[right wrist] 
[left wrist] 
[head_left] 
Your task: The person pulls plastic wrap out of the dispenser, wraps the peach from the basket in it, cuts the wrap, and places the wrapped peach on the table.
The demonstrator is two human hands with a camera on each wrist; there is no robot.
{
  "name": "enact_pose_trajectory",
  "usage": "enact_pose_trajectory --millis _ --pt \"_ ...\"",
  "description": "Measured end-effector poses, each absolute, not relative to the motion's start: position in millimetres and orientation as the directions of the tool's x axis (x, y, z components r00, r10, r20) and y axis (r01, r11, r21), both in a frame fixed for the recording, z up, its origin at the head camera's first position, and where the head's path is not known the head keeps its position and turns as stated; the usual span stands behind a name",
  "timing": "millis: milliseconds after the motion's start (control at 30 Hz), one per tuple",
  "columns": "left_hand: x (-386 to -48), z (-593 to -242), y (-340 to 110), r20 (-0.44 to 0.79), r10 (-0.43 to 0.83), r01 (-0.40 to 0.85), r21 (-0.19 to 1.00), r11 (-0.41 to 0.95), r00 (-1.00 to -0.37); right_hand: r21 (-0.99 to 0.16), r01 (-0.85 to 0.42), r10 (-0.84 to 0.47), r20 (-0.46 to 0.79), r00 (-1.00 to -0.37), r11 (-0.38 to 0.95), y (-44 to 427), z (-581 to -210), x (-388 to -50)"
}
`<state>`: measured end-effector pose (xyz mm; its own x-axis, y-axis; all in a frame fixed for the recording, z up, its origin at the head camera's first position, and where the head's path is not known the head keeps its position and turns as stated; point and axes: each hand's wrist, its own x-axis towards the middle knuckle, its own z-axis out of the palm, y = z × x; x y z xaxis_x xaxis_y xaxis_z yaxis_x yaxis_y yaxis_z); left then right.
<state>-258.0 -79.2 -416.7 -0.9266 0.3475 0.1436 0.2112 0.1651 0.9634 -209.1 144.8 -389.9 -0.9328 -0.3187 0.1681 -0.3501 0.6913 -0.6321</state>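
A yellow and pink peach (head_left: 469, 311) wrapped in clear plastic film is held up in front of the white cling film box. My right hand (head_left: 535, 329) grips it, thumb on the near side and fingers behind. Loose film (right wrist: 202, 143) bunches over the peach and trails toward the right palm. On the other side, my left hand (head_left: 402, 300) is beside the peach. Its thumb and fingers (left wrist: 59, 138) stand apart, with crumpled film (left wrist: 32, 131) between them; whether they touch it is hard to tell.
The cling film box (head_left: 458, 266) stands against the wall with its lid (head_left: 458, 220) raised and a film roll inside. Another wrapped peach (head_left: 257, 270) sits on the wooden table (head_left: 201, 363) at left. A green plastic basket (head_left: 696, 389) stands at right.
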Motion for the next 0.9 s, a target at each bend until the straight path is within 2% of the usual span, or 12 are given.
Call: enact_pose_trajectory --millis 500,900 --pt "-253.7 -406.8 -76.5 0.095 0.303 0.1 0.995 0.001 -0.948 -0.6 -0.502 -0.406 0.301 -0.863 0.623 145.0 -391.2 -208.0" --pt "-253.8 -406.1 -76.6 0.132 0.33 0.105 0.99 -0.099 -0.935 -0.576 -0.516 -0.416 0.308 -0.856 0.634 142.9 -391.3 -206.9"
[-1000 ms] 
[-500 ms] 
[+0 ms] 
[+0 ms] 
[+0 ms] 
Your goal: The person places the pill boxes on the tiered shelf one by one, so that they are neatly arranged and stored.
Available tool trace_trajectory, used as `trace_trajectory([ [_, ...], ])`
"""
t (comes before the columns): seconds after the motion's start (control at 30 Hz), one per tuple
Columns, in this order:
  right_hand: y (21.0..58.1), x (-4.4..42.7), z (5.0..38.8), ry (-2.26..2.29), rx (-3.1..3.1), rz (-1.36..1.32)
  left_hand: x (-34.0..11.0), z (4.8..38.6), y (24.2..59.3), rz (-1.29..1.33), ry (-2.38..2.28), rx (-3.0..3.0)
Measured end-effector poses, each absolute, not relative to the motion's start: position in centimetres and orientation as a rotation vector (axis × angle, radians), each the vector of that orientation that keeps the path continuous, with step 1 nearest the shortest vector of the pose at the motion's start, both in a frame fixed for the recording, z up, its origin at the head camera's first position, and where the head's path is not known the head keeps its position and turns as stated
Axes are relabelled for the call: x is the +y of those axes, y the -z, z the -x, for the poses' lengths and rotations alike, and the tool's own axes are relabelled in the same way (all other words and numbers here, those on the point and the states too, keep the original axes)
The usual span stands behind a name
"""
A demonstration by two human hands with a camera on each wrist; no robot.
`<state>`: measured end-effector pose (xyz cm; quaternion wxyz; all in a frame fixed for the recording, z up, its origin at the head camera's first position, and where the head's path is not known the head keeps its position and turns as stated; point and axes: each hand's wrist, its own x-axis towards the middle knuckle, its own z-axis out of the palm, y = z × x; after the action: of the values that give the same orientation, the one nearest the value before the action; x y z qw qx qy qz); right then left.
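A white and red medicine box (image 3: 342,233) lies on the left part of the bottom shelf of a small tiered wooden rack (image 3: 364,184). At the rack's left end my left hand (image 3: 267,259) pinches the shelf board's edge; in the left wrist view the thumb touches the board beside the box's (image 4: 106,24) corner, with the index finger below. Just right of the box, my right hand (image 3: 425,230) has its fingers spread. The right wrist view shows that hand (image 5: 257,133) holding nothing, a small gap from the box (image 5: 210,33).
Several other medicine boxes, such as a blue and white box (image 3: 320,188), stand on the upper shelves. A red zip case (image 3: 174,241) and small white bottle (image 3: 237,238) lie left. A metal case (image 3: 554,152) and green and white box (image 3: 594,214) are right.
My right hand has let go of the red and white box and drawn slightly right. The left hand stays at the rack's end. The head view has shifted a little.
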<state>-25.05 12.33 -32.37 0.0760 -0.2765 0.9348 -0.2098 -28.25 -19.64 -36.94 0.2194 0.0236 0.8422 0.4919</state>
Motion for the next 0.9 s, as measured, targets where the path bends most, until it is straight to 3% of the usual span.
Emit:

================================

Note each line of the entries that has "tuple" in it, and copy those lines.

> **WRITTEN RESPONSE**:
  "timing": "millis: milliseconds after the motion's start (control at 30 Hz), one per tuple",
t (comes before the columns): seconds after the motion's start (control at 30 Hz), one per tuple

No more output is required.